Using the word "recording" as the filter, copy each matching line from the records.

————————

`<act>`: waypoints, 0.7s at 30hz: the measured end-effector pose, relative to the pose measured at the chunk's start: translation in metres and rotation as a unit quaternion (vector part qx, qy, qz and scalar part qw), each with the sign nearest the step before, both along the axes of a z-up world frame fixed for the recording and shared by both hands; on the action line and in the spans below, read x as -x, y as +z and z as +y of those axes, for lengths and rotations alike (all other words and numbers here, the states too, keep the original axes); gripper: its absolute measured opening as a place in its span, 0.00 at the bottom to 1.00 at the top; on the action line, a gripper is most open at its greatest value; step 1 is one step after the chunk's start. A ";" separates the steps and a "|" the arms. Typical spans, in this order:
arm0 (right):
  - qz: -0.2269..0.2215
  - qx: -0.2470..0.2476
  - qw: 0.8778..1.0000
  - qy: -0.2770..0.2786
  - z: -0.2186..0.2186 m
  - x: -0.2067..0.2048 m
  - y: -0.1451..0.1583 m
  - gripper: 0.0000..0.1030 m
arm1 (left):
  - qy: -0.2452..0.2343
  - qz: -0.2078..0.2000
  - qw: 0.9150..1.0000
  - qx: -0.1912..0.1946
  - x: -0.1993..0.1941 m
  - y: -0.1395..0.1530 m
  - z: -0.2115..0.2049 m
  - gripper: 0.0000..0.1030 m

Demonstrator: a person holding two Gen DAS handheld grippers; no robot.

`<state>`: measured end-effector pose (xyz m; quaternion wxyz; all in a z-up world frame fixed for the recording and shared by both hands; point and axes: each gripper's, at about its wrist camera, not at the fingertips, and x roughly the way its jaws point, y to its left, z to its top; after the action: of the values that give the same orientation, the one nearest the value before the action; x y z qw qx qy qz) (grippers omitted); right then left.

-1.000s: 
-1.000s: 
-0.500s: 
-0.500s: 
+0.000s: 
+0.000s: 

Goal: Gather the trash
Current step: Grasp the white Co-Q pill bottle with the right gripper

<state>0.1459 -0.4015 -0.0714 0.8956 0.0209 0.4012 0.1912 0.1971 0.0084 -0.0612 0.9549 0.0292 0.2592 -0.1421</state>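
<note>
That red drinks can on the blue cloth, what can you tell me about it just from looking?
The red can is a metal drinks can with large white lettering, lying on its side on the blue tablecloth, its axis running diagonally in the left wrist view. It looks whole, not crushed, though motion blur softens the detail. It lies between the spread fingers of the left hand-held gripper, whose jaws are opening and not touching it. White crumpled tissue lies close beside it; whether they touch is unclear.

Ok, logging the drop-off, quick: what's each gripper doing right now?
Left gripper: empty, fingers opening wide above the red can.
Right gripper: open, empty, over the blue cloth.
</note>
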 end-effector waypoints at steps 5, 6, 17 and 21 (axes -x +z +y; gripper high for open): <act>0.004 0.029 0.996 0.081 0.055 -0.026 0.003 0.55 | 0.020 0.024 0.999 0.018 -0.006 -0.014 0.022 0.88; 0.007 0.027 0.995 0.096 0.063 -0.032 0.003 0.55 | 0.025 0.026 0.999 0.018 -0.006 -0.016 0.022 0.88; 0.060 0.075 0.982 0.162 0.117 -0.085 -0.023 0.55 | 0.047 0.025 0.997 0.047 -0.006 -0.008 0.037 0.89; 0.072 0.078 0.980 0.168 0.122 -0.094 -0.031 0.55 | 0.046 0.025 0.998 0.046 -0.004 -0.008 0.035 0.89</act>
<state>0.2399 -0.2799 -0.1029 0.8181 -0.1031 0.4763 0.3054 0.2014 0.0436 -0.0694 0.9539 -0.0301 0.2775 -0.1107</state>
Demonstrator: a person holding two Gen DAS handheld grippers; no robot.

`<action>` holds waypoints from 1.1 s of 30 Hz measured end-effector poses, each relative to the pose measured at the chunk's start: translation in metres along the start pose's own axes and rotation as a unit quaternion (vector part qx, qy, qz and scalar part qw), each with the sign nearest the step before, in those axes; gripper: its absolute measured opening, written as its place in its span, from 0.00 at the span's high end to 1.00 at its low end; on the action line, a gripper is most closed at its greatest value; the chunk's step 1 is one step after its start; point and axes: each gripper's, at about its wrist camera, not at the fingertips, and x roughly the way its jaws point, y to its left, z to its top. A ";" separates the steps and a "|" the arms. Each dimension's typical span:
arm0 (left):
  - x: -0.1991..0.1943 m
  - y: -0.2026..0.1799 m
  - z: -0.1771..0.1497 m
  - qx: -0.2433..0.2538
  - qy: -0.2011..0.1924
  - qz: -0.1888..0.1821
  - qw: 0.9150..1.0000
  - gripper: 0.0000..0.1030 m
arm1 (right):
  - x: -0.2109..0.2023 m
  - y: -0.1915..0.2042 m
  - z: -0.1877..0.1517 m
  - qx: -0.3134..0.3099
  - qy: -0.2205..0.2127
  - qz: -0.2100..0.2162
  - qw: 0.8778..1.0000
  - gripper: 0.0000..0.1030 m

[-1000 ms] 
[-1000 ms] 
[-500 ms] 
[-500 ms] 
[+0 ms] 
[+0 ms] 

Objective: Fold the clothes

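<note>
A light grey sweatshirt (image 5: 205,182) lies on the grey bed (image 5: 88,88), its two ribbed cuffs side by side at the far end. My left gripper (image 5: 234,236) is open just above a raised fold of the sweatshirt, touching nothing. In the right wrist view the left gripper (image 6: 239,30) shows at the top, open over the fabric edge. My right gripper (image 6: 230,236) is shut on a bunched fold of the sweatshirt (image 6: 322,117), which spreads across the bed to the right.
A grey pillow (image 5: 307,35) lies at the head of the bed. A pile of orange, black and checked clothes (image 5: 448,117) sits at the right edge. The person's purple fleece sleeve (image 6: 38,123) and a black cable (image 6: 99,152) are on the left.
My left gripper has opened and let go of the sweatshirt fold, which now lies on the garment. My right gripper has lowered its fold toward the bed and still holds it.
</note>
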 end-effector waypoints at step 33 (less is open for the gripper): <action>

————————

ANSWER BOX
`<act>`: waypoints, 0.7s at 30hz: the measured end-effector pose, relative to the pose measured at the chunk's start: translation in metres and rotation as a unit quaternion (vector part qx, qy, qz and scalar part qw), each with the sign nearest the step before, both along the axes of a z-up world frame fixed for the recording and shared by both hands; on the action line and in the spans below, read x as -x, y as +z and z as +y of those axes, for lengths and rotations alike (all other words and numbers here, the states too, keep the original axes); gripper: its absolute measured opening as a place in its span, 0.00 at the bottom to 1.00 at the top; on the action line, a gripper is most open at its greatest value; step 1 is one step after the chunk's start. A ";" separates the steps and a "|" the arms. Typical spans, in this order:
`<state>`: measured end-effector pose (xyz m; quaternion wxyz; all in a z-up world frame fixed for the recording and shared by both hands; point and axes: each gripper's, at about its wrist camera, not at the fingertips, and x roughly the way its jaws point, y to its left, z to its top; after the action: of the values that give the same orientation, the one nearest the value before the action; x y z qw qx qy qz) (grippers omitted); right then left.

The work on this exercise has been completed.